> **Your assignment**:
Please keep pictures out and return the lines below exactly, from the one holding "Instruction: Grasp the" through the last, both included.

#### Dataset section ####

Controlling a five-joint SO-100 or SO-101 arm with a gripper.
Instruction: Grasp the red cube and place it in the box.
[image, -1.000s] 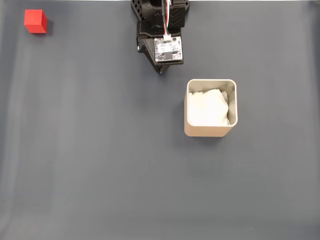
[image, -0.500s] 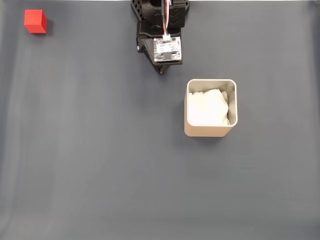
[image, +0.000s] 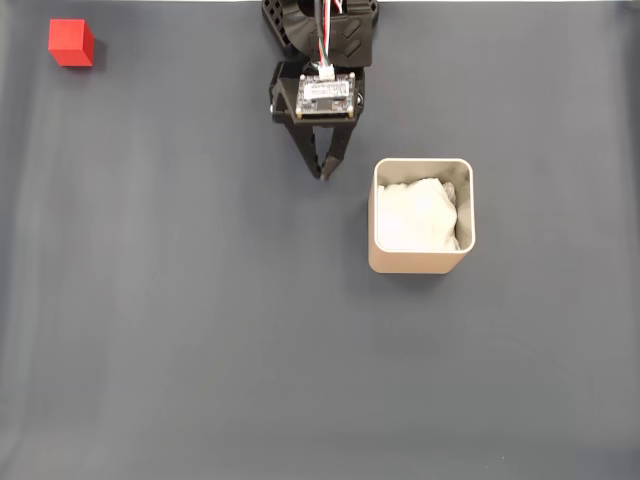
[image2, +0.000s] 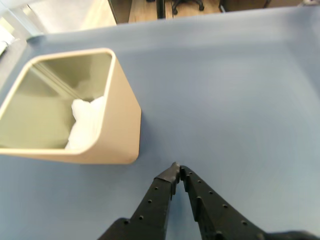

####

> **Solution to the problem**:
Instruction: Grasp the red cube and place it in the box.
[image, -1.000s] 
[image, -0.500s] 
[image, +0.000s] 
[image2, +0.000s] 

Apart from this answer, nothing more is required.